Non essere cattivo conosce tutti i riferimenti che deve conoscere. Si diverte a citare e autocitare di continuo, continui omaggi. Il problema è che sulle citazioni e gli omaggi non si costruisce granché. Quei film li abbiamo visti, quei libri li abbiamo letti, e sentiamo compiacimento a cogliere il riferimento, d’accordo, e poi?

Nei vent’anni che ci separano da quel tempo, sono successe delle cose. In Italia, nelle periferie, nelle narrazioni sulle periferie. Limitandomi a Roma, c’è stato Romanzo criminale, c’è stato Walter Siti, e Sacro G.R.A. ha vinto il festival di Venezia. Soprattutto sono cambiati i marginali che in quelle periferie ci vivono. Forse non ha molto senso fare un confronto con la Francia. Ma se nel 1995 è uscito L’odio, vent’anni dopo arriva Bande de filles con la sua scelta estetizzante e la complessità della sua protagonista. In mezzo tra i due film c’è stato La schivata, per dire.

Fino a un certo punto, Non essere cattivo tiene lì. Lo fa con i fuochi d’artificio: le botte, la droga, gli urli in romanaccio, gli aforismi. E ci si diverte – immagino che fuori Roma l’elemento esotico diverta ancora di più. Il film tiene lì con la recitazione di due bravissimi attori, spinti troppo spesso sopra le righe – probabilmente per tenere su l’attenzione e distoglierla da quello che non c’è intorno. Bum, pugni, bim, Playboy e fragoline, bam, pompini, e le macchine che corrono e le rapine eccetera. Il problema è che abbiamo già visto tutto. Il problema è che non si va avanti di un centimetro, o di un giorno. Amore tossico è diventato un film di culto, perché è il documento di un’umanità post-pasoliniana e di un periodo storico cruciale. Allo stesso modo, l’ambientazione di Romanzo criminale coincide con la cerniera che chiudeva un’epoca e ne apriva un’altra. Il 1995, invece, cosa rappresenta? Non si capisce. L’alba del berlusconismo, no, vi prego.
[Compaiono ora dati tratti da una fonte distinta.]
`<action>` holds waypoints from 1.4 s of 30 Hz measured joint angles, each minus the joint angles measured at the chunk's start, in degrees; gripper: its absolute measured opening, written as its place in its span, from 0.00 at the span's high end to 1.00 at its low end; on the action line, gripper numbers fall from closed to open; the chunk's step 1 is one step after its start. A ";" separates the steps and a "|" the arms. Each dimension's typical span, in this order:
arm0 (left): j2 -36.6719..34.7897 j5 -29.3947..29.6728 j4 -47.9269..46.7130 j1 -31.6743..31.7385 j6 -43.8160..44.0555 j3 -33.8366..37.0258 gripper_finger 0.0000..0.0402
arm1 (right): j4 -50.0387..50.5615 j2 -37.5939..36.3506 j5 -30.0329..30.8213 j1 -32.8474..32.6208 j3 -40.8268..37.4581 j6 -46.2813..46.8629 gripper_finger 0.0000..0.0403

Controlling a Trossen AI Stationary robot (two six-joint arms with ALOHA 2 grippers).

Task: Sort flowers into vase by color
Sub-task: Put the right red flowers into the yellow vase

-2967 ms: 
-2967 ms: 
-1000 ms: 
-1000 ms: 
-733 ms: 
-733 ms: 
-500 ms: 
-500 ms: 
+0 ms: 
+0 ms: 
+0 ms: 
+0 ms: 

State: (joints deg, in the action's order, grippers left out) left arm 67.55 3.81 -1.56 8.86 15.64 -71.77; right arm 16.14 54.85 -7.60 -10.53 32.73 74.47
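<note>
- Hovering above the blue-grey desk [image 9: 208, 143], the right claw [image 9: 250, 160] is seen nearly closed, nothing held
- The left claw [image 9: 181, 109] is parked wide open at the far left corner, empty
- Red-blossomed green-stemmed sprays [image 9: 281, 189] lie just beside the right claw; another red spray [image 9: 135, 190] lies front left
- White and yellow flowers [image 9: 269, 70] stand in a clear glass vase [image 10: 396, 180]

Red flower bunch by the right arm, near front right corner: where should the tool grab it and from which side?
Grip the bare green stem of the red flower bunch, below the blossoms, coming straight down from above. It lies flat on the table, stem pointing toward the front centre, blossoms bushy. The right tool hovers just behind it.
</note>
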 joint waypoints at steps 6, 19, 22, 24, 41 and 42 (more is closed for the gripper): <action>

In un momento di grande tensione Linda e Vittorio, stravolti, disperatamente avvinghiati tra loro, e incastrati in un angolo del bagno, buttati accanto al cesso, si gridano delle cose, e lei fuori di sé «Mi avevi detto che non l’avresti fatto più». Come se quel personaggio potesse complicarsi la vita, in quel momento, nella correttezza di un condizionale, invece di dire: «Mi avevi detto che non lo facevi più». Pignolerie, inezie, si dirà. Oppure dettagli, quelli che fanno grandi o piccole le cose. Di passaggi inverosimili ce ne sono parecchi. La forzatura con cui si costringe Cesare a raccontarci la storia di sua sorella e sua nipote, fingendo di raccontarla a Vittorio (che la conosce), in quel momento e in quel modo. Oppure il secondo incontro fra Linda e Vittorio, a casa di lei, un caffè offerto senza ragione. O ancora l’onnipresenza della polizia, puntuale e tempestiva come non si immaginerebbe neanche sotto botta.

A un certo punto la fragilità di questa trama, incapace di aggiungere una prospettiva, incapace di costruire un secondo livello di lettura, incapace di commuovere senza ricorrere ai trucchi più sgamati, questa trama si affloscia su di sé. Finiti i fuochi, non si sa dove indirizzare il film. E allora, il patetismo. Allora gli orsetti di peluche, i bambini malati, i bambini appena nati. Un po’ semplice, un po’ inutile giocare così.